Tamping again for me makes little difference and is the hardest thing to regulate ( as opposed to changing a grind setting by one notch )

Yep adjust the coffee would slow down a shot but if the your aiming for a brew ratio then wouldn't you alter the output anyway , as it ht brew ratio driving the amount of coffee made?


----------



## 4085 (Nov 23, 2012)

But thinking it through as a beginner, would they know what you were on about Martin? What we are saying, in simple terms is that in order to make the shot better tasting, then you could for arguments sake, shorten or lengthen the pour......how do you regulate that..... (I know!).....


----------



## Mrboots2u (May 10, 2013)

dfk41 said:


> But thinking it through as a beginner, would they know what you were on about Martin? What we are saying, in simple terms is that in order to make the shot better tasting, then you could for arguments sake, shorten or lengthen the pour......how do you regulate that..... (I know!).....

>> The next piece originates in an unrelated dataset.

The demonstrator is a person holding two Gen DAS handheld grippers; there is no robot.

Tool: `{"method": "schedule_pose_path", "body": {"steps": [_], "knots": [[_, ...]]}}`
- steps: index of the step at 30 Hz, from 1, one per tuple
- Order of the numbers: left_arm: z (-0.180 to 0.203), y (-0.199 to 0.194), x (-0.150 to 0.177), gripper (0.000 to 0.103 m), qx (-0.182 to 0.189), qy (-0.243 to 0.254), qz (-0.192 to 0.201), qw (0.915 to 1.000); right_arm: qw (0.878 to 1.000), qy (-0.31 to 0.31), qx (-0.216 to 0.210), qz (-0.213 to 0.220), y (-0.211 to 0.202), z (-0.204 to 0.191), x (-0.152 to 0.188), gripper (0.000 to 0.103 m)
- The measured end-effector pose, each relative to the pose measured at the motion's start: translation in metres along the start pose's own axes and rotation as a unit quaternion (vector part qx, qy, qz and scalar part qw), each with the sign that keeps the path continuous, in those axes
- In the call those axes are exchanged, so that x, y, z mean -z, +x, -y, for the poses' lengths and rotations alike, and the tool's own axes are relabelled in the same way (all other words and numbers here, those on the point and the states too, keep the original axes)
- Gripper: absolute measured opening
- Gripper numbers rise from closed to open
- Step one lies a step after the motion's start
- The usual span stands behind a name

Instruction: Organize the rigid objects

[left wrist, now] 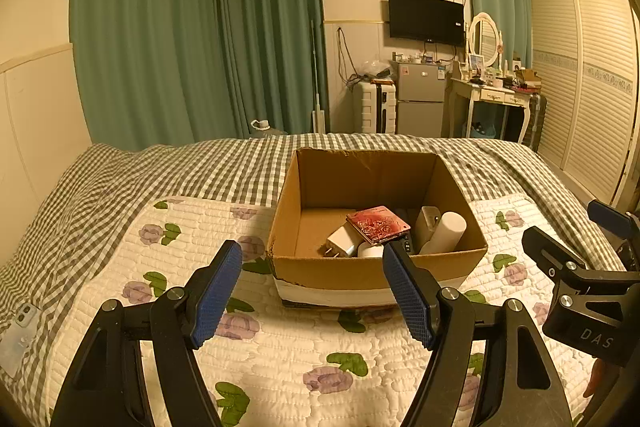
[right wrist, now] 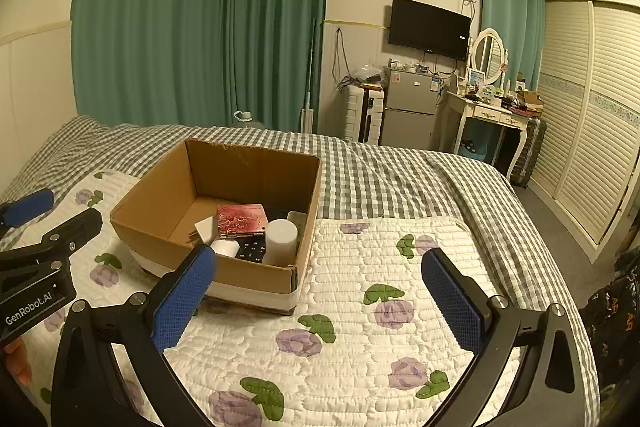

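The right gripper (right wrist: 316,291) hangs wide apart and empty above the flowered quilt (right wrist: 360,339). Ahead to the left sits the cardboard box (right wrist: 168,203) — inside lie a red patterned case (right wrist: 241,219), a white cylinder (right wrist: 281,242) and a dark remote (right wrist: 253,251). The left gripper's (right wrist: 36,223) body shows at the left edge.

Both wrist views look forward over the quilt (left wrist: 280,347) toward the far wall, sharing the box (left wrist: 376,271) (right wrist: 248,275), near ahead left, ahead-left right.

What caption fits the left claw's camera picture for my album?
Open left claw above a flowery quilt, facing a cardboard box holding a red case, charger and white cylinder.
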State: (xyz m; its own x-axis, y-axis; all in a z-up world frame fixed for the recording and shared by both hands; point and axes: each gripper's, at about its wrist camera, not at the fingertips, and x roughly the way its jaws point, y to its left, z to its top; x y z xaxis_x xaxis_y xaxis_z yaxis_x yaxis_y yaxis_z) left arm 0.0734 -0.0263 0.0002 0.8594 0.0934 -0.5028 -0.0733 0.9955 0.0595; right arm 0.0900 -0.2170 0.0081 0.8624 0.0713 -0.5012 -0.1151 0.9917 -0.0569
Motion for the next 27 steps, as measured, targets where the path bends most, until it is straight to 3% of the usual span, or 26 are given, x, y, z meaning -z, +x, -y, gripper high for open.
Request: {"method": "schedule_pose_path", "body": {"steps": [27], "knots": [[-0.0007, 0.0011, 0.0007, 0.076, 0.000, 0.001, -0.001, 1.0000, 1.000, 0.000, 0.001, -0.006, 0.0035, -0.0026, 0.0033, 0.103]]}}
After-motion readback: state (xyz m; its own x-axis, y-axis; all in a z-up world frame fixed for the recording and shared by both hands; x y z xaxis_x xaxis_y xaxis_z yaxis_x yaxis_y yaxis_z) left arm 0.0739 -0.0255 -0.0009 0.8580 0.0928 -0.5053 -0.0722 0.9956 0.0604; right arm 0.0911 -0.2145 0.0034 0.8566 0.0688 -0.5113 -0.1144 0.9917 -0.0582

Shorten or lengthen in terms of time or output ?

If time, then i would encourage them not be using time as the arbiter but output.


----------



## 4085 (Nov 23, 2012)

Mrboots2u said:


> Shorten or lengthen in terms of time or output ?
> 
> If time, then i would encourage them not be using time as the arbiter but output.


exactly, s expand on that then.....Dave said I am aiming for 40 gm over 40 seconds.....what does that mean......why is he aiming for that? A little knowledge shared


----------



## Robbo (Feb 17, 2016)

This is probably not answering any of your questions but, Grind is the only thing i play around with. Mainly to keep things simple.

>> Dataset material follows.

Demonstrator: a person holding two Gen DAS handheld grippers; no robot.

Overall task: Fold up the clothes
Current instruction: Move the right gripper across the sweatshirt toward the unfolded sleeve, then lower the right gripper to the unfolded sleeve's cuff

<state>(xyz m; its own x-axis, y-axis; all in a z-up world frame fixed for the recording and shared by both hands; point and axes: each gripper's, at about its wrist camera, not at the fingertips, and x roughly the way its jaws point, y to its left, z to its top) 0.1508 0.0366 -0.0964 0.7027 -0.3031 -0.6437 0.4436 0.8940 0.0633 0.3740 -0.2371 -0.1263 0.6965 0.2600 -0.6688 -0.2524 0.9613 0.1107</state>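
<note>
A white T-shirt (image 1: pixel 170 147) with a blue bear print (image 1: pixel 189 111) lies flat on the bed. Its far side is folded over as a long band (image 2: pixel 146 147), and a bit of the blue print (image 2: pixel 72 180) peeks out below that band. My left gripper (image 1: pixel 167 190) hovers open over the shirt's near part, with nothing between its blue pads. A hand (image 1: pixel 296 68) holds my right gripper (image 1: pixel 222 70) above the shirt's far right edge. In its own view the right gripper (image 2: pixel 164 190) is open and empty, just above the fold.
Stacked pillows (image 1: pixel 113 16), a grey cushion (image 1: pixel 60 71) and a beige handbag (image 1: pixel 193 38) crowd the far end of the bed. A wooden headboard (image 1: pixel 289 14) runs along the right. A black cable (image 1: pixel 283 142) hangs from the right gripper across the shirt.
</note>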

eg: Ill always aim to get a 38g shot with 18g of coffee using the same tamping force each time.

However, if it doesnt taste right ill adjust the grind courser or finer depending on taste. Now this will affect shot time but im not too bothered so long as its no more than about 40 seconds or less than 20 seconds. In other words there could be a 20 second difference between say a Colombian and and African bean to get the best out of each one.

If i start playing around with every variable (in weight, out weight, grind, tamp force, timings, etc) it would just make things far too complicated


----------



## 4085 (Nov 23, 2012)

That all makes sense Robbo.......when I first got into coffee, there used to be some pretty rigid rules. For example, I can clearly remember being told never ever to run a shot past 30 seconds. Probably aimed at the beginner but as coffee has developed, grinders, equipment and knowledge has become better, then these rules are replaced.

Working on the old adage if it tastes o, then what's the problem, I just thought it might help some if they knew the sorts of things you can do, and why, and what to expect by doing them, when trying to improve shot quality......remember, experts always make things look easy


----------



## Mrboots2u (May 10, 2013)

dfk41 said:


> exactly, s expand on that then.....Dave said I am aiming for 40 gm over 40 seconds.....what does that mean......why is he aiming for that? A little knowledge shared


I dunno







he is reciting a recipe that he has enjoyed for that coffee? He got those numbers dialling in? I am sure if his shot was 41 seconds or 39 second he would probably drink it and enjoy it







perhaps he wouldn't ...


----------



## Thecatlinux (Mar 10, 2014)

Surely time will give a perspective of how your pour is behaving , you couldn't just rely on output as you can achieve the same output quickly if you desired .

a ratio in a set amount of time was always seen as a benchmark , personally I would look at it as a ballpark, I would make adjustments to the grind and keep the output the same , once in the ballpark I wouldn't get hung up over time .

taste although subjective, is king.


----------



## MWJB (Feb 28, 2012)

Thecatlinux said:


> taste although subjective, is king.


A preference in taste, or a perception of what is preferable is subjective, sure. But grinders don't know what your preference is, you have to adjust them & they are mechanical, repeatable devices. So yes, taste/preference is subjective but if objective & repeatable actions (grinding coarser = more sour & likely faster shots, grinding finer = getting past sourness & likely slower shots) then the two are linked. We make objective, mechanical changes, before pulling the shot, to realise our subjective preference, as a result of the shot (because we don't taste the shot until it is complete & over, we don't monitor taste throughout & say, "OK, we're done just about now", like is possible with an immersion brew).


----------



## Rob1 (Apr 9, 2015)

From the perspective of achieving an extraction in the 'ideal' range that you could measure with a refractometer it makes no sense to use the same ratio with different beans of different roast levels all the time but people do it presumably because of the strength of the brew it produces that they enjoy. I do this myself to an extent, typically aiming for a 1:2.2 extraction. I will likely change grind to try and improve the extraction after tasting the coffee at a different ratio. Say I find a shot sour at 1:2.2, I will push it first to 1:3 and if it's more balanced I'll very likely alter the grind to try and bring it back to my preferred strength. If I find my grinder struggles at this finer setting for consistency I'll go back to just drinking a longer shot that's weaker than I'd like but balanced in taste. I suppose I could dose more and move to another basket if I was really persistent.

Time doesn't come into it really other than as a measure of grind setting assuming dose is constant so then just helps dial back in if you change beans. If you have no idea how long a shot took and alter your grinder you'll have to dial in all over again.


----------